WHAT NEEDS TO BE DONE :: Pull out every line in the data that has the string "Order" in it.
'''
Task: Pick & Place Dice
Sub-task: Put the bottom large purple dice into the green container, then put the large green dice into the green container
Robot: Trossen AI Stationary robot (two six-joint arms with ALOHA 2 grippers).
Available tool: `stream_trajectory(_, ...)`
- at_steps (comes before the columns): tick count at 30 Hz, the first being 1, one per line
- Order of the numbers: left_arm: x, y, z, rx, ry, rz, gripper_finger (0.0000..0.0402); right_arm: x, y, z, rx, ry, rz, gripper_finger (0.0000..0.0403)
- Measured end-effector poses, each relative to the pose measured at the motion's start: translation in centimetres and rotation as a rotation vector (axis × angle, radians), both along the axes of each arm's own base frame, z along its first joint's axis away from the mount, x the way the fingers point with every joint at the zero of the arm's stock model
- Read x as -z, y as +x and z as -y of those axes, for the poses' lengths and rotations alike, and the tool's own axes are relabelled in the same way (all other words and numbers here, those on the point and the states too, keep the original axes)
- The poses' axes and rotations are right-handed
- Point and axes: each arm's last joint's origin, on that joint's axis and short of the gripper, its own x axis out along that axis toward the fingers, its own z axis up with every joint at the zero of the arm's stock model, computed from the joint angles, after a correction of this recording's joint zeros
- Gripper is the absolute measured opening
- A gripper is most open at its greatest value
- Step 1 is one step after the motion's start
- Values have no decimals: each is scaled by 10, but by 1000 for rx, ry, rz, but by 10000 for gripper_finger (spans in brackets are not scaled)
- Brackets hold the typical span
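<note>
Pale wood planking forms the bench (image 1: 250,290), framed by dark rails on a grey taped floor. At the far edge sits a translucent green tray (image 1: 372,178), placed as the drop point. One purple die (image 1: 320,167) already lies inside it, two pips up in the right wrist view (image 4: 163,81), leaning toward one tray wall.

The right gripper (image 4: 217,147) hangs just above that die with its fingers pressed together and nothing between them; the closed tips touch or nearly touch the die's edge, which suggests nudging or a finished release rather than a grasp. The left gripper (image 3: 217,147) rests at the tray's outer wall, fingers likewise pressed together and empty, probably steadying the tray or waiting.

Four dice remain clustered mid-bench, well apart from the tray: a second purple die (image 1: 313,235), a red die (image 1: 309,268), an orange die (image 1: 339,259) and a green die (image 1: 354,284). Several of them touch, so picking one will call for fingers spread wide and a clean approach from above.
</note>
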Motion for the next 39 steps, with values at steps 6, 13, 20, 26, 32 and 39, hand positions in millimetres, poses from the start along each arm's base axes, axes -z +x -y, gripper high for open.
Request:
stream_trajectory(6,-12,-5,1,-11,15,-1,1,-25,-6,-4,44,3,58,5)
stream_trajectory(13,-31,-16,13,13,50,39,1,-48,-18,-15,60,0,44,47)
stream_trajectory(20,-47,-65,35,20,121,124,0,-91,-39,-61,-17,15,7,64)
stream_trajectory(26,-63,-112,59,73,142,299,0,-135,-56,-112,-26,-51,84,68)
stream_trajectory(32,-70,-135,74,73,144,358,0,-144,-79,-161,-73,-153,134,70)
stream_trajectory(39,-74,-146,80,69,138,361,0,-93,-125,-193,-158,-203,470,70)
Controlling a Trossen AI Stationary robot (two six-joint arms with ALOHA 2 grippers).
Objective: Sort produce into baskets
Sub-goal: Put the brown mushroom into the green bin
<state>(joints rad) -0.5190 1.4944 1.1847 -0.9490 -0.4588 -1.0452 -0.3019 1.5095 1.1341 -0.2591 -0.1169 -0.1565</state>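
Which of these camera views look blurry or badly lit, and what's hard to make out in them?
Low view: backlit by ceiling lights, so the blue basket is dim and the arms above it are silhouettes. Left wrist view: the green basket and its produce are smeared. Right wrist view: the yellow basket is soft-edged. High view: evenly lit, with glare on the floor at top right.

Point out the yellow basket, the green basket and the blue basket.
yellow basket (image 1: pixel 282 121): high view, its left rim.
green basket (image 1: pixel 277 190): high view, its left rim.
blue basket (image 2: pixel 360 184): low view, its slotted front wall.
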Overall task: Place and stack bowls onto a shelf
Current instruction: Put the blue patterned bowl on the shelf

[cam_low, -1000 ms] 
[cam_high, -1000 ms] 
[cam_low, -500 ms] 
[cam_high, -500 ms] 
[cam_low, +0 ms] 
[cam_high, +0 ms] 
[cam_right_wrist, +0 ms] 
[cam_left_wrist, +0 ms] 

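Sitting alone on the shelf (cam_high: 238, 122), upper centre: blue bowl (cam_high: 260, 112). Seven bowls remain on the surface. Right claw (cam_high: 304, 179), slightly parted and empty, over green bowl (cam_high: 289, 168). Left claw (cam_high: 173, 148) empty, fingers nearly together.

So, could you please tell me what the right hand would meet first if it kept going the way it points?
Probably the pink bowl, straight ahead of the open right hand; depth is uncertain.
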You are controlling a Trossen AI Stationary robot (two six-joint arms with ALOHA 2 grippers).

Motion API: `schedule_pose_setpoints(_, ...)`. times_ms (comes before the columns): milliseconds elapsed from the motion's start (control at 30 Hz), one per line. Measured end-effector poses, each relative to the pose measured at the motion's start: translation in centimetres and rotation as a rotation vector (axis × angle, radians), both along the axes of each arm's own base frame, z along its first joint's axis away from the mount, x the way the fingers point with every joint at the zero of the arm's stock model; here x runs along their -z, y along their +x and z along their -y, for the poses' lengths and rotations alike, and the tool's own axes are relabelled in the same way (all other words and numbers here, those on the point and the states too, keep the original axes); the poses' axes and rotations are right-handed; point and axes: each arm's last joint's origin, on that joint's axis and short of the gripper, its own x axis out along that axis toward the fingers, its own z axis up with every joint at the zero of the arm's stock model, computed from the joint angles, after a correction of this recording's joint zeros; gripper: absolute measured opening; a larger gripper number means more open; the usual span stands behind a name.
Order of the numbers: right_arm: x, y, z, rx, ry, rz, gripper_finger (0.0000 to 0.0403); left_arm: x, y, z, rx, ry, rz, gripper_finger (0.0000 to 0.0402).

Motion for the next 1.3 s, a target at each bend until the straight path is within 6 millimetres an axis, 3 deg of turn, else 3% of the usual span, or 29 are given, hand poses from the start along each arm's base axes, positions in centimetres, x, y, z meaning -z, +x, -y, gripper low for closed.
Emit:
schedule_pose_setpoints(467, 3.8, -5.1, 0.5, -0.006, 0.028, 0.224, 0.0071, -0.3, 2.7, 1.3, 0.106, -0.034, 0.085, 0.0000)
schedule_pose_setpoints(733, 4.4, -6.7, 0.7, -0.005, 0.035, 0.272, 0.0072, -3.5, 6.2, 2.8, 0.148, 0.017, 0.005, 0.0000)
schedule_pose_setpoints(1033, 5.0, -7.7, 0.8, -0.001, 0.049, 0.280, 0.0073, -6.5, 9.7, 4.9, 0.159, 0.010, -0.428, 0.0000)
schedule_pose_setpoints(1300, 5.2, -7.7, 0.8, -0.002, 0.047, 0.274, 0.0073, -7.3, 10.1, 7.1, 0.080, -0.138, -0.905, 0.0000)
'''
SOLUTION TO THIS EXERCISE ::
- Order of the numbers: left_arm: x, y, z, rx, ry, rz, gripper_finger (0.0000..0.0402); right_arm: x, y, z, rx, ry, rz, gripper_finger (0.0000..0.0403)
Order of the numbers: right_arm: x, y, z, rx, ry, rz, gripper_finger (0.0000 to 0.0403); left_arm: x, y, z, rx, ry, rz, gripper_finger (0.0000 to 0.0402).

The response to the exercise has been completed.